2. Communicating devices like grinders, cutters or shredders which are employed to break up solid material.
3. Grit chambers are employed as the name suggests, arresting sand, dust, stones, cinders and other heavy inorganic settle able material.
4. Grease traps are used to remove unemulsified oil and grease from the effluents.
5. Plain sedimentation tanks are employed to primarily remove suspended organic solids from the waste waters, prior to biological treatment. These tanks could be either rectangular or circular.
Chemical Treatment:
This includes processes like neutralization, coagulation and flocculation, and chemical destruction of toxic substances like cyanides.
Biological Treatment:
As the name indicate, this process harnesses natural fauna and flora, both micro and macro, for the treatment of waste waters. Since most of the industrial effluents are deficient in one or the other essential nutrient, it is always advantageous to biologically treat them in conjunction with sewage, which provides not only the nutrients but also a heterogeneous population of bacterial flora, required for the breakdown of the pollutants.
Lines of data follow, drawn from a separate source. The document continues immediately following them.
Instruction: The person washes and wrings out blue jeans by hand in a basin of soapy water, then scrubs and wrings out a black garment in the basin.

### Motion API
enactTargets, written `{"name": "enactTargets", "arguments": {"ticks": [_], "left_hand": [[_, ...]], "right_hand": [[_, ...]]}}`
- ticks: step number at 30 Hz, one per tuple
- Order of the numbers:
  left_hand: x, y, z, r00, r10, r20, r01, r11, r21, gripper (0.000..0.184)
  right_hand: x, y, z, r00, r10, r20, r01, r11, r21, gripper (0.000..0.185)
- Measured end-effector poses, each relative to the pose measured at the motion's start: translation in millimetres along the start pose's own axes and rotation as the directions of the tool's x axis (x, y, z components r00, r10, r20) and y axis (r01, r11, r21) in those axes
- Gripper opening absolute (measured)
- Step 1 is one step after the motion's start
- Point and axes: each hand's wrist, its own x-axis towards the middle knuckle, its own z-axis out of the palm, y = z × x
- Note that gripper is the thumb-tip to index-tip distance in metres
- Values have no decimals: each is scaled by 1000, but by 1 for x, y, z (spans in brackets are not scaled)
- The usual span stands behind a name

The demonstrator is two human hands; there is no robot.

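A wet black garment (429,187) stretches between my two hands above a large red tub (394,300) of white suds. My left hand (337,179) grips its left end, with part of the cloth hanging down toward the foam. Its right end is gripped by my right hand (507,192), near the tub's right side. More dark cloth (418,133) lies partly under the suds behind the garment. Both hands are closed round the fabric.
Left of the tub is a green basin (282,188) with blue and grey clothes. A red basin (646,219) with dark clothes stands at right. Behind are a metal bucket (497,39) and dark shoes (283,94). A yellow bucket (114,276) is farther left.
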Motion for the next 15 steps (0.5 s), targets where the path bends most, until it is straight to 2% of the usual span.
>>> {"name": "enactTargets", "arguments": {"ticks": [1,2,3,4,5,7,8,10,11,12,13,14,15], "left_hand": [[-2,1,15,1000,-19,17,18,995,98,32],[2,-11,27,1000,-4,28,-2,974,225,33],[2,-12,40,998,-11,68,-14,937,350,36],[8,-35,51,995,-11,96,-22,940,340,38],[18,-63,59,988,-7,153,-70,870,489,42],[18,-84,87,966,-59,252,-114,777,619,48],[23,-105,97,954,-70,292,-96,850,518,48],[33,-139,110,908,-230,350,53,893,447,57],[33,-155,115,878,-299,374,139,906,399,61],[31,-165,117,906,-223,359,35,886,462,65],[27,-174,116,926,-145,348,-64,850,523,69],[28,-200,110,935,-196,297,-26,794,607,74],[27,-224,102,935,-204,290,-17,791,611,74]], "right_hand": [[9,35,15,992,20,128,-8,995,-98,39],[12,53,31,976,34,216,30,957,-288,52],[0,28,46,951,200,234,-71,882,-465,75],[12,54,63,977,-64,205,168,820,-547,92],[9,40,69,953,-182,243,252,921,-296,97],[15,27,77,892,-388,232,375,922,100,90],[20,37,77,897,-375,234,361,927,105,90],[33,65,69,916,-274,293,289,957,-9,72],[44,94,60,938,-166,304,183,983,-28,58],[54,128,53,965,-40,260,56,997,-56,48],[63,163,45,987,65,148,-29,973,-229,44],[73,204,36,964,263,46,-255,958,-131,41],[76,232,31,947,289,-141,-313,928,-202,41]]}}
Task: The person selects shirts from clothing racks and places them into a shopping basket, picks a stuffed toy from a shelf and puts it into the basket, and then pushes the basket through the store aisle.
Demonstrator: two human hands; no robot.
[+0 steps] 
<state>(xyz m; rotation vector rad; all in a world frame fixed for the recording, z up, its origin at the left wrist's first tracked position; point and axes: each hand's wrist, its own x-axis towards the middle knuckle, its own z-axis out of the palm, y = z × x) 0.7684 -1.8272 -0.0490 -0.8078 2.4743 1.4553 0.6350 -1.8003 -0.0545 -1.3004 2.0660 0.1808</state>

A variety of operations, either singly or in combination, may be employed for the treatment of effluent. Various methods of treatment the choice of the method of treatment is determined by the conditions of each situation such as
1. The character of waste
2 circumstances pertaining to the body of the water being used for final disposal
3. State Health Department requirement
4. The cost of the plant and its operation.
While selecting the final method, it is also essential to determine techno-economic feasibility. For instance, the anaerobic treatment process has proved to be very effective for high-organic wastes like distillery wastes, tannery wastes, slaughter-house wastes, etc.
The aerobic process is particularly useful for waste waters, which are not very rich in organic content, like municipal water, dairy wastes, etc. Quite often, the anaerobic process has to be followed by the aerobic process for complete or near-complete treatment of waste waters.